EXERCISE INSTRUCTIONS — Could you transcribe all of the data word for word?

*** Begin section ***

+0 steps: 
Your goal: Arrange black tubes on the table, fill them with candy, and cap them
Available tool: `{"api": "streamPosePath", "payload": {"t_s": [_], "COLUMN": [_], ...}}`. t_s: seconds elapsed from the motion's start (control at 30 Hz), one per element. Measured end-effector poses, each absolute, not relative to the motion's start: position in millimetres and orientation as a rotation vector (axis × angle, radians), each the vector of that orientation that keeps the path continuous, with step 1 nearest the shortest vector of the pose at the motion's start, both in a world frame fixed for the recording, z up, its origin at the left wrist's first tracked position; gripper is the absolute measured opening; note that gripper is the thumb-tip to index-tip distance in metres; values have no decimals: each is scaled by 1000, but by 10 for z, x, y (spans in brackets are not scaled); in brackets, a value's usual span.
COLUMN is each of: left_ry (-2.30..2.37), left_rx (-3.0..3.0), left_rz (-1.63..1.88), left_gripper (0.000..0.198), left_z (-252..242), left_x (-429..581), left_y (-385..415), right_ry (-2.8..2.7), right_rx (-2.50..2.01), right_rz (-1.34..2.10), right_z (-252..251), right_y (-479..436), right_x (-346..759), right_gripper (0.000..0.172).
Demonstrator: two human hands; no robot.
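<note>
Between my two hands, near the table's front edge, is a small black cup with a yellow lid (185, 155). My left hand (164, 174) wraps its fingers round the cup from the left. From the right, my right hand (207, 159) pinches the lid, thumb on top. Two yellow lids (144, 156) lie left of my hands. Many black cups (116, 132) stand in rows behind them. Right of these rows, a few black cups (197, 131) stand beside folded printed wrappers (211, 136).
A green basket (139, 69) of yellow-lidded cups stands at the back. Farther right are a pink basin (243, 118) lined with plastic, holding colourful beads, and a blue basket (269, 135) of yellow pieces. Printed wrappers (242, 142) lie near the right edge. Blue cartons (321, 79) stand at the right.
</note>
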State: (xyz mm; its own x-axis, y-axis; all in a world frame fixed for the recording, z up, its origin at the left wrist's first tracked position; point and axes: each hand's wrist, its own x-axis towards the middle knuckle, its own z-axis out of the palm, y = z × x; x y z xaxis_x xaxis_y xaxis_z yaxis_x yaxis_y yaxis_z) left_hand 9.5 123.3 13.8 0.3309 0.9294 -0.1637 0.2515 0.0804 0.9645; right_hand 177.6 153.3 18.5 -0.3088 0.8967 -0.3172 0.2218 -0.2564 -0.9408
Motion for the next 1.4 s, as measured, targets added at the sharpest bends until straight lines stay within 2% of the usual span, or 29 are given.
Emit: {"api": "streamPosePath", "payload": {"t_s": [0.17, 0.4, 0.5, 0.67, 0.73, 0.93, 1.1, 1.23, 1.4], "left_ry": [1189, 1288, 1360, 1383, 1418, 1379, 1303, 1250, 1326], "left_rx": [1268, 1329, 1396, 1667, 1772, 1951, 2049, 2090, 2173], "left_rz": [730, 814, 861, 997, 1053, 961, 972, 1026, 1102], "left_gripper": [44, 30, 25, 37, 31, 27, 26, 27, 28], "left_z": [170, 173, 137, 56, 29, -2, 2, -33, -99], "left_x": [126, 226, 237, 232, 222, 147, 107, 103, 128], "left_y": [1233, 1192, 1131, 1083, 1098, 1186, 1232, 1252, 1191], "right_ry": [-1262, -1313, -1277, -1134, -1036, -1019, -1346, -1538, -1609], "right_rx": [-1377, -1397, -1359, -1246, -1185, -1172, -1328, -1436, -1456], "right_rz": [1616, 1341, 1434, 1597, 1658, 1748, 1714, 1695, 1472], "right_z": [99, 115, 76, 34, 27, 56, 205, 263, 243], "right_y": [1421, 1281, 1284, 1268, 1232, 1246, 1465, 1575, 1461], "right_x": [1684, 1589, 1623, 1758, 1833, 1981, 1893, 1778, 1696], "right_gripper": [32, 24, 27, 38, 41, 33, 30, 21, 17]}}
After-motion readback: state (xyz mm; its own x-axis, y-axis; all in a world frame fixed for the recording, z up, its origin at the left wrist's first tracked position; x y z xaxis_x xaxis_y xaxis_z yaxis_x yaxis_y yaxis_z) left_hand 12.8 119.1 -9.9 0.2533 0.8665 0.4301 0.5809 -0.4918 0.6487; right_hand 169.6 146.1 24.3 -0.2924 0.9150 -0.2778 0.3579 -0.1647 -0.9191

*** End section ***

SOLVED EXERCISE —
+0 steps: 
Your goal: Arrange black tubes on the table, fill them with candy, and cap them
Available tool: `{"api": "streamPosePath", "payload": {"t_s": [_], "COLUMN": [_], ...}}`. t_s: seconds elapsed from the motion's start (control at 30 Hz), one per element. Measured end-effector poses, each absolute, not relative to the motion's start: position in millimetres and orientation as a rotation vector (axis × angle, radians), each the vector of that orientation that keeps the path continuous, with step 1 nearest the shortest vector of the pose at the motion's start, both in a world frame fixed for the recording, z up, its origin at the left wrist's first tracked position; gripper is the absolute measured opening; note that gripper is the thumb-tip to index-tip distance in metres; values have no decimals: each is scaled by 1000, but by 10 for z, x, y (spans in brackets are not scaled); in brackets, a value's usual span.
COLUMN is each of: left_ry (-2.30..2.37), left_rx (-3.0..3.0), left_rz (-1.63..1.88), left_gripper (0.000..0.198), left_z (-252..242), left_x (-429..581), left_y (-385..415), right_ry (-2.8..2.7), right_rx (-2.50..2.01), right_rz (-1.34..2.10), right_z (-252..251), right_y (-479..436), right_x (-346..759), right_gripper (0.000..0.172).
Demonstrator: two human hands; no robot.
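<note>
Between my two hands, near the table's front edge, is a small black cup with a yellow lid (185, 155). My left hand (164, 174) wraps its fingers round the cup from the left. From the right, my right hand (207, 159) pinches the lid, thumb on top. Two yellow lids (144, 156) lie left of my hands. Many black cups (116, 132) stand in rows behind them. Right of these rows, a few black cups (197, 131) stand beside folded printed wrappers (211, 136).
A green basket (139, 69) of yellow-lidded cups stands at the back. Farther right are a pink basin (243, 118) lined with plastic, holding colourful beads, and a blue basket (269, 135) of yellow pieces. Printed wrappers (242, 142) lie near the right edge. Blue cartons (321, 79) stand at the right.
</note>
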State: (xyz mm; its own x-axis, y-axis; all in a world frame fixed for the recording, z up, its origin at the left wrist's first tracked position; point and axes: each hand's wrist, its own x-axis towards the middle knuckle, its own z-axis out of the palm, y = z × x; x y z xaxis_x xaxis_y xaxis_z yaxis_x yaxis_y yaxis_z) left_hand 9.5 123.3 13.8 0.3309 0.9294 -0.1637 0.2515 0.0804 0.9645; right_hand 177.6 153.3 18.5 -0.3088 0.8967 -0.3172 0.2218 -0.2564 -0.9408
Motion for the next 1.4 s, as measured, targets added at the sharpest bends until straight lines stay within 2% of the usual span, or 29 are given.
Emit: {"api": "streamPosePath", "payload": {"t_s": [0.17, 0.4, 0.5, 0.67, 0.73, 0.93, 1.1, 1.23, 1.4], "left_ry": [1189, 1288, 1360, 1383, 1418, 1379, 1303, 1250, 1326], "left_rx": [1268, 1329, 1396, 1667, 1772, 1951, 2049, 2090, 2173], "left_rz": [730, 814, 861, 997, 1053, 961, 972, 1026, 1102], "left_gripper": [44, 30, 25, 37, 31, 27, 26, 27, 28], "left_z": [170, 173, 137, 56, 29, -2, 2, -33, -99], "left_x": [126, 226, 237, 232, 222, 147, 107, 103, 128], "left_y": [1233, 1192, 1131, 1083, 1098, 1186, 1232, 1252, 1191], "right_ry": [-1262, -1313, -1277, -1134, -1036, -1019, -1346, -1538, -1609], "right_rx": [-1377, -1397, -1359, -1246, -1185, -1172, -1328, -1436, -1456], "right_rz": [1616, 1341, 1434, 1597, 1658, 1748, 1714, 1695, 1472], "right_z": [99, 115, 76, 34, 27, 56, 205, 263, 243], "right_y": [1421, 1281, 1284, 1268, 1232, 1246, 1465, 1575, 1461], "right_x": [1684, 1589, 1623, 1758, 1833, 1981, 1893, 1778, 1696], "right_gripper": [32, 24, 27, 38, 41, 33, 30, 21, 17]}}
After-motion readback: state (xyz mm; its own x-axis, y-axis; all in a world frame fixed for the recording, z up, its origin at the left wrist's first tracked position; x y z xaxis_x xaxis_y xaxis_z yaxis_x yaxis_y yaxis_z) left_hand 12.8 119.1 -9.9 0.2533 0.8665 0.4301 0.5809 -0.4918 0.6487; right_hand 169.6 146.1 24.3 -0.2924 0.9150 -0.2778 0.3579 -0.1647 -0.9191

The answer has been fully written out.